Aradan iki gün geçmişti Berfu'nun ara ara sancıları olmuştu bugün de Asya'nın nişanı vardı. Berfu hazırlanıyordu. Aslı da gelmiş yardım ediyordu. Berfu'nun sancıları vardı bugün ama kimseye söylemiyordu.

Nişanın bitmesini beklemek istedi ama bebekleri bekleyecek gibi değildi. Yekta'nın gözü sürekli Berfu'nun üstündeydi. Farkındaydı acı çektiğinin sancın varsa hastaneye gidelim desede iyiyim. Her zamanki ağrı diyip duruyordu.

Herkes eğlenmeye devam ederken Berfu kaynanasına yaklaşıp ben biraz uzanayım diyince Asiye hanım telaşlandi.

"Noldu keçamin. Yekta seni hastaneye götürsün söyleyem de" diyince

"Yok anne dinlenirsem geçer" dedi. Zöhre hanımda telaş yapmıştı.  Kızı acı çekiyordu. Asiye hanımın koluna dokundu ve

"Ben de Berfu ile çıkayım biraz yanında durayım rahat olursa inerim" diyince tamam dediler.
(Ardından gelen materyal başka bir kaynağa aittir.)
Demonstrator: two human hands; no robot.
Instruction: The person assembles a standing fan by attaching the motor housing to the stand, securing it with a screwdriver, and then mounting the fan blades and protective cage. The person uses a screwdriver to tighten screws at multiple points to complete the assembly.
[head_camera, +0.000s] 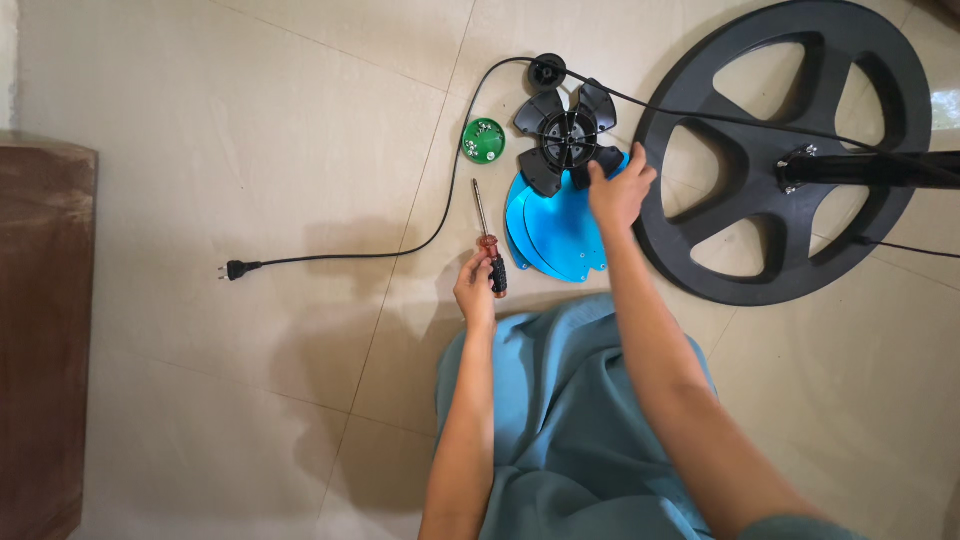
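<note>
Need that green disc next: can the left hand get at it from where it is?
Probably yes. The left hand holds a screwdriver, whose tip points toward the green disc. Bare floor lies between; only the black cord runs beside the disc.

Soft, even daylight fills the frame, bright without being harsh. The pale floor tiles (300, 120) carry a mild sheen, strongest at the right edge, where a washed-out glare patch sits (likely a window reflection). A broad, diffuse shadow spreads left of centre, lower down, with no hard outline. Focus is sharp at the centre; the forearm at the lower right is slightly soft. Wide-lens distortion bends the grout lines near the corners.
</note>
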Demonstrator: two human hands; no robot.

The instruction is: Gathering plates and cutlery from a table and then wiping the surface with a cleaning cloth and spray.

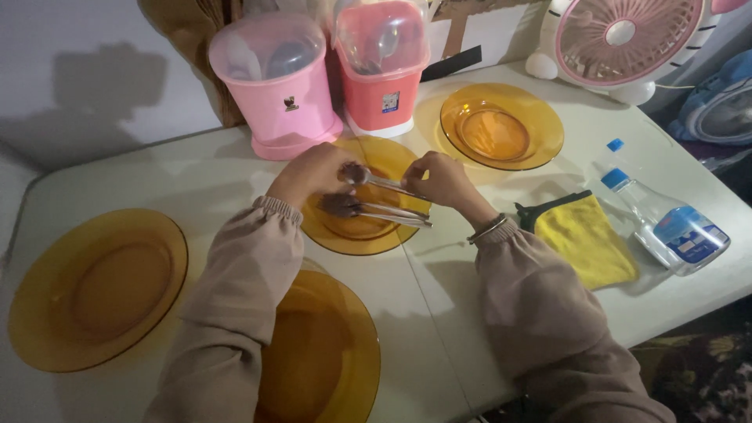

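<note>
Over the middle amber glass plate (368,235), the left hand (309,176) pinches a metal spoon (368,178) by its bowl; the right hand (439,178) grips its handle. Light, stiff, probably slick: hold the handle. More spoons (368,210) rest on that plate.

Dim, uneven light; soft shadows, slight blur.

Left hand (312,176), right hand (439,178) curled, close together

Dirty metal spoons (376,196) lie bunched across the central amber plate (356,235).
</note>
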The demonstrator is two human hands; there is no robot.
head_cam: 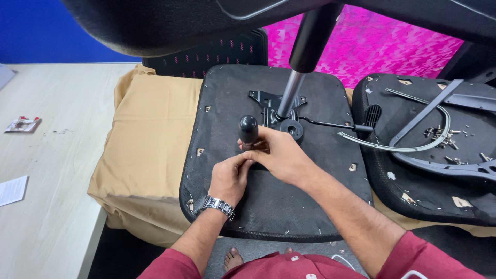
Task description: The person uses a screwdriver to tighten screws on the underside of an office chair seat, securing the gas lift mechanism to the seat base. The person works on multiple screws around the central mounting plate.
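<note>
Both hands work at the middle of an upturned black chair seat base (268,206), which lies underside up on a tan cloth (150,139) spread over the tabletop (51,155).

Right hand (281,155): grip clamped around the shaft of a tool with a black rounded knob handle (248,128), standing upright on the seat underside, just left of the mechanism plate (268,106).

Left hand (230,178): fingertips pinched together at the base of that tool, touching the right hand. What they pinch is hidden. Metal wristwatch (218,205) on that wrist.

Gas lift cylinder (302,62) rises from the plate toward the camera. A thin adjustment lever (336,125) runs right from the plate.

Second seat part (413,175) sits just to the right, with grey plastic armrest pieces (439,160) and loose screws (442,135) lying on it.

Far left on the tabletop: small torn packet (21,124) and a white paper slip (11,190), well apart from the hands.
</note>
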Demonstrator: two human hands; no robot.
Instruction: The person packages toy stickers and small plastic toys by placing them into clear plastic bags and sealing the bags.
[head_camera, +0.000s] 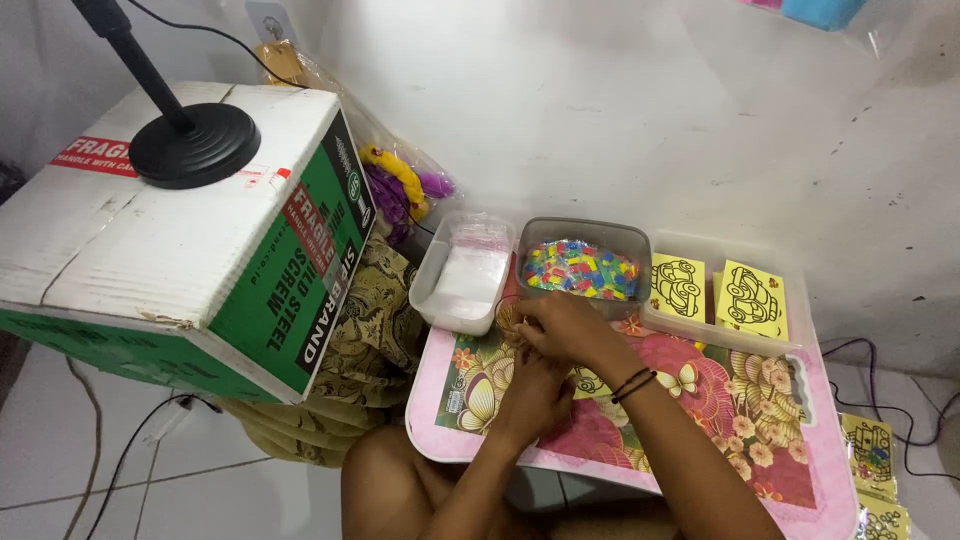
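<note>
Both hands, left hand (535, 395) and right hand (560, 325), meet over the pink floral surface (790, 470), grip contents hidden, just before the tub of coloured beads (580, 268); a nudge could spill it.

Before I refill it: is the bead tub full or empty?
Partly full: the bead tub has no lid, and coloured pieces cover its bottom below the rim.

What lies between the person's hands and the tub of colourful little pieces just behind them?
Nothing visible. The right hand and left hand work together on the flowery pink table, and the tub of colourful pieces stands open directly behind them.
</note>
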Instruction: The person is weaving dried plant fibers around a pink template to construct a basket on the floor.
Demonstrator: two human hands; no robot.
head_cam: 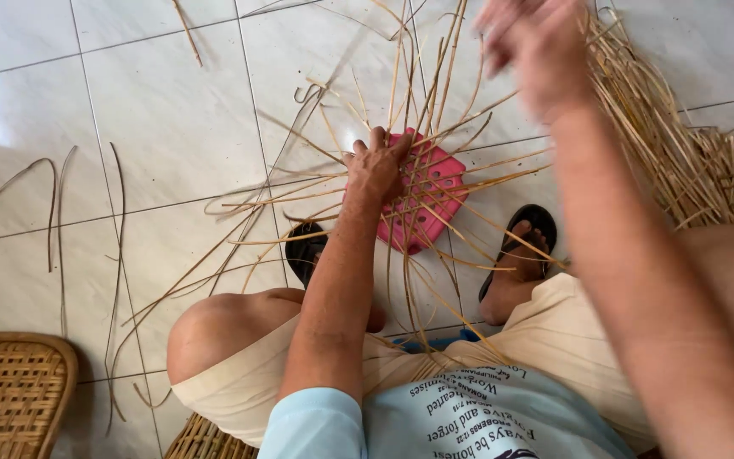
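White floor tiles (172,127) were strewn with cane strips (435,212). Left hand (375,166) pressed flat on a pink perforated board (435,191) between the sandals; right hand (537,51) was raised, too blurred to tell its grip. Woven basket (10,382) sat nearby.

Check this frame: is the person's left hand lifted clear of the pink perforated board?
No, the left hand presses down on the pink perforated board among the cane strips, while the blurred right hand is raised.

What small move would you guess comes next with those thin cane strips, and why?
Probably bringing the raised right hand down to thread a thin tan cane strip through the pink perforated plastic base. The left hand pins that base, and loose strips radiate from it.
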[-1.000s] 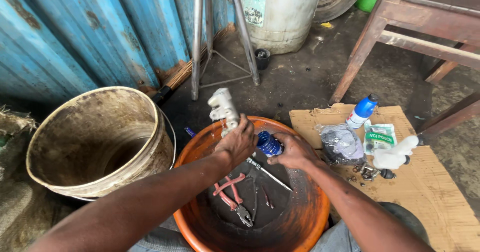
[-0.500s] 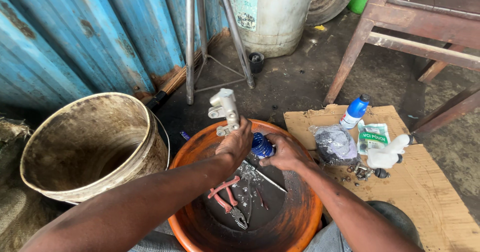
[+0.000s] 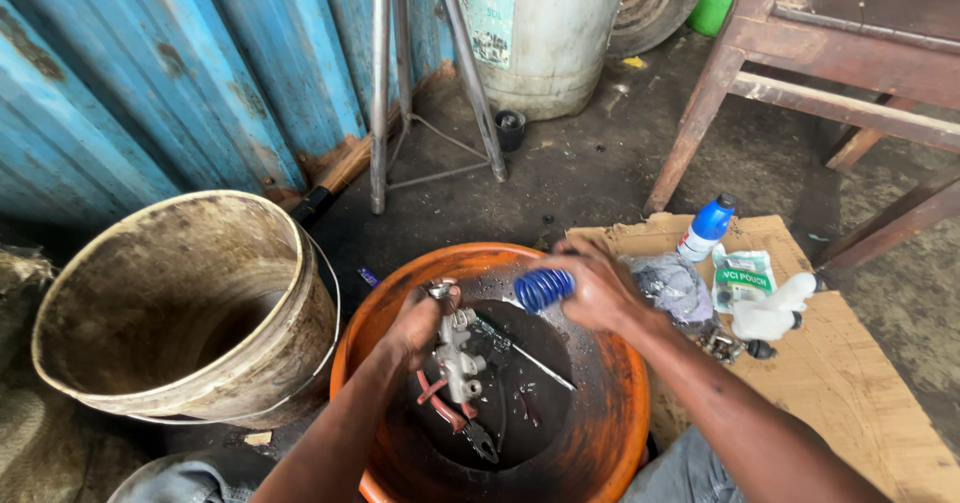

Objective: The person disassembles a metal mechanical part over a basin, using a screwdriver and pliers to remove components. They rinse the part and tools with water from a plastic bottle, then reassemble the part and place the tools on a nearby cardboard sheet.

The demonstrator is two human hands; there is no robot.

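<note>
Over orange basin (image 3: 610, 403), left hand (image 3: 415, 323) grips metal part (image 3: 458, 355), right hand (image 3: 600, 288) clutches blue spring (image 3: 543, 288).

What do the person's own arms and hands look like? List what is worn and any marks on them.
Both arms are bare up to the picture's lower edge: no sleeves, gloves, watch or rings show. The left hand and right hand look wet and smeared with dark grime, and dark smudges run along both forearms. At the bottom edge, blue-grey trouser cloth shows beside each arm.
</note>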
Zöhre hanım Berfu'nun koluna girdi ve yavaşça yürümeye başladılar. Yekta da onların arkası sıra bakıyordu. Ağaların yanından kalkamıyordu da sürekli. Biraz daha durup annesinin yanına gitti ve Berfu'nun neden çıktığını sordu.

"Biraz sancısı varmış oğlum önemli değil dedi. Merak etme sende Zöhre kadın çıktı onla beraber. Hadi git babayın yanına ağalara ayıp olmasın" diyince Yekta da mecbur geri yerine geçmişti. Telefonu eline alıp hemen Berfu'ya nasılsın ağrın varsa hastaneye gidelim diye yazıp göndermişti. 

Berfu odaya gireli  sancısı çoğalmıştı. Telefona bakacak durumda değildi. Kasılmaları başlamıştı. Annesi panik yapma desede olmuyordu.

10 dakika anca dayanabilmişti Berfu gittikçe kasılmaları çoğalıyordu.

"Anne Yekta'yı çağır hemen dayanamıyorum daha fazla" diyerek derin nefes alıp veriyordu.

Zöhre hanım ise hemen odadan çıkıp avluya inmeye başlamıştı. Onu öyle koşarak geldiğini Yekta ile Mehmet Ağa görmüştü ikisi de hemen ayaklanıp Zöhre hanımın yanına gelmişlerdi. 

"Yekta oğul koş Berfu'yu hastaneye götürmek lazım doğum başladı" diyince nişan biran da durmuştu herkes panikle hastaneye gitmeye başlamışlardı. Yekta ise önce ne yapacağını şaşırmış öylece dikilince abisi omzuna dokunup

"Hadi oğlum karını al da hastaneye yetiştir" diyene kadar olayı tam anlamamıştı.

Hemen odaya koşup Berfu'yu kucağına almaya çalıştı ama bu durum Berfu'yu daha da sıkıştırdı ve Aslı ile Yekta Berfu'nun koluna girdiler ve yavaş yavaş yürüterek arabaya getirdiler. Berfu derin derin nefes alıyordu acı eşliğinde.

Hastaneye kavuştuklarında hersey biranda gelişti Berfu'yu hemen doğum haneye aldılar ve bütün tetkikler yapılıp doğuma aldılar sezeryan olacaktı.

Aradan 1 geçmişti ama hale haber yoktu. Dakikalar sonra ameliyathanenin kapısı açılmıştı. Ve sedyede Berfu'yu götürüyorlardı.  Gözleri kapalıydı.
"Berfumm" dedi gözleri dolmuştu.

"Nasıl durumu bebkler nerde hani neden çıkmadı onlar" diye doktora sorularını sıralamıştı. Bütün aile merakla  doktorun konuşmasını bekliyordu.